I have been trying to bake my own bread and I hand knead my dough.  No matter how long I knead, it never look shiny or elastic like those in books.  The more I knead, the harder the dough becomes however, when I do the stretch test, the dough is elastic enough and doesnt break easily.

I usually leave my dough in a bowl cover with damp towel to proof.  I normally do the poking test to see if its done.

Problem is, my bread also turned heavy and hard the next day  

I'm convinced I need a heavy duty mixer so went on to buy my Kitchen Aid, result has slightly improved but still not ideal.

Any idea where did I go wrong??? I don want to give up bread making yet.


----------



## Haggis (Apr 12, 2005)

Kneading the dough for a long time is never a good idea, it overdevelops the gluten in the bread resulting in a harder, less desirable bread.

You shouldn't need a mixer to achieve the desired result. You should only knead the bread enough to turn that sticky mass into a ball that feels smooth when you knead it. I don't think you need it to look as pretty and shiny as in the book, remember they are pictures from a book and may have gone through some sort of pre/post photograph editing to make it look more desirable.

However my baking skills and knowledge are far from complete, but these are just my thoughts.


----------



## cats (Apr 12, 2005)

I don't do the bread baking here, but I read this post to my husband, who does bake our bread, and he suggested that your moisture content might be too low. You have to kind of go by feel and not always follow the recipe exactly, because the moisture content of the flour will change with the humidity in the air. He says he always kneeds his bread dough for 15 min., which seems to be fine. If the dough is a little bit stiff, then slowly add tiny amounts of water so that the dough becomes soft and supple. He does make excellent bread. Hope this helps. 
P.S.  We do have a bread machine, but he really prefers to do the kneeding himself.


----------



## Yakuta (Apr 12, 2005)

Given we make bread everyday (mostly wheat bread) I agree with what Cat stated.  One pay attention to your moisture content.  If it's less, no amount of kneading is going to give you a smooth dough.  If the content is right you will not have to do a lot of kneading to get it to a nice round mass.  
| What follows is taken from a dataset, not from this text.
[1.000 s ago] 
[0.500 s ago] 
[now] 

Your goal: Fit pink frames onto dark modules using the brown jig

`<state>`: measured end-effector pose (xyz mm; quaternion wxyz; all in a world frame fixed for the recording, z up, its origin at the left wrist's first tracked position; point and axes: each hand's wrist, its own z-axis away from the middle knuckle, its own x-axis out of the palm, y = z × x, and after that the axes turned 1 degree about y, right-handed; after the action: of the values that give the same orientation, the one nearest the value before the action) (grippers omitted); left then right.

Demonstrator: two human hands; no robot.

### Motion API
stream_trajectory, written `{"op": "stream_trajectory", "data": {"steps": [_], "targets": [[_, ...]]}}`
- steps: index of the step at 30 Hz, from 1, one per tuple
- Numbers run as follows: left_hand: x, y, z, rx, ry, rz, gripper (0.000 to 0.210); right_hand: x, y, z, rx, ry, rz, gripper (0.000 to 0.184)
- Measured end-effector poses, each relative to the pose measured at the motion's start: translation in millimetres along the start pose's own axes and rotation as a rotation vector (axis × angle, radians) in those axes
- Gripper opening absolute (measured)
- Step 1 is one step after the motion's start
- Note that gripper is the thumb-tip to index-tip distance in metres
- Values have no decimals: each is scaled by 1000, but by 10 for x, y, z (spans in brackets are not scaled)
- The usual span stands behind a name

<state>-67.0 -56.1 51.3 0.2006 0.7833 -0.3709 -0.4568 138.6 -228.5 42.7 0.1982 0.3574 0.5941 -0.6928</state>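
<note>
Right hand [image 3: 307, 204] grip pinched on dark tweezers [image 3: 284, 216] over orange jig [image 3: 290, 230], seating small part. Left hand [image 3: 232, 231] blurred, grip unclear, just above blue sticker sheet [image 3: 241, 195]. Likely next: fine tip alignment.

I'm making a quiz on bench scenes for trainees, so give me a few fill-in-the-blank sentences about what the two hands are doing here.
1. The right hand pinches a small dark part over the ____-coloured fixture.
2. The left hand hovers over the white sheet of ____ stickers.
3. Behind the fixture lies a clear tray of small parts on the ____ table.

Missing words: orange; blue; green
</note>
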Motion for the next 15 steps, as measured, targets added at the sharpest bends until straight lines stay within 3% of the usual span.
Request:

Finally to comment on the shiny dough in cookbooks, normally once the dough comes together you can take 1 tbsp of oil (any kind) and just rub it over the dough's surface.  The oil helps keeps the dough from drying out and gives it a shiny texture.  

Then lcover the dough and let it rest for a few hours (even non-yeast ones) and you will be amazed at how well it comes together and how easy it is to manage and roll it.


----------



## bluemoon (Apr 13, 2005)

Geee...thanks for all your suggestion and advise.
I guessed I was too rigid in following the books, it didnt occur to me that the moisture content was too low.
In fact, as I was kneading, I added more flour to prevent it from becoming too sticky


----------



## Shunka (Apr 13, 2005)

*MY FAMILY'S FAVORITE BREAD RECIPE* 


2 pks. yeast
3/4 c. warm water, 110-115o
2 c. scalded, then cooled to lukewarm milk, whole is best (I do not heat til scalded and I like to use the milk at just about the same temp as the water)
3 tbs. sugar or honey
3 tbs. vegetable oil or melted vegetable shortening
1 tbs. salt
4 c. all purpose flour
up to 3 more c. all purpose flour
Dissolve the dry yeast into the warm water and stir. Let foam up, about 5 minutes. Add the warm milk, sugar and oil, stir to dissolve the sugar. Add the salt, stir. Add the first 4 c. of flour and mix well. Stir in the next 2 c. of flour and add just enough to make a smooth as a baby's bottom dough (not sticky). Grease a big bowl, put dough into it and twist and turn to put greased side up. Cover and let rise in a warm, draft-free spot for 1 hour or until doubled. Turn out onto counter and knead out the air bubbles. Divide into two equal pieces. Roll into a 12 inch log; with a rolling-pin flatten out to get air out. Starting at one short end start rolling tightly; pinch the seam to seal and tuck edges under the loaf. Put into a greased 9 inch loaf pan. Repeat for other loaf. Brush melted butter over the tops and let rise for another hour or til doubled. Bake in a preheated oven at 425ofor 25-30 minutes or until it sounds hollow when thumped. * You can use up to 3 c. whole wheat flour in substitution of an equal amount of all purpose flour. The loaves may not rise as much (use less flour when kneading the dough) and it will be a heavier loaf.


----------



## Michael in FtW (Apr 13, 2005)

I bake 2 loaves of my own bread every week - and it has never been "shiney" after I kneaded it. I, too, use my KitchenAid to mix and knead it ... but I used to knead it by hand with the same results.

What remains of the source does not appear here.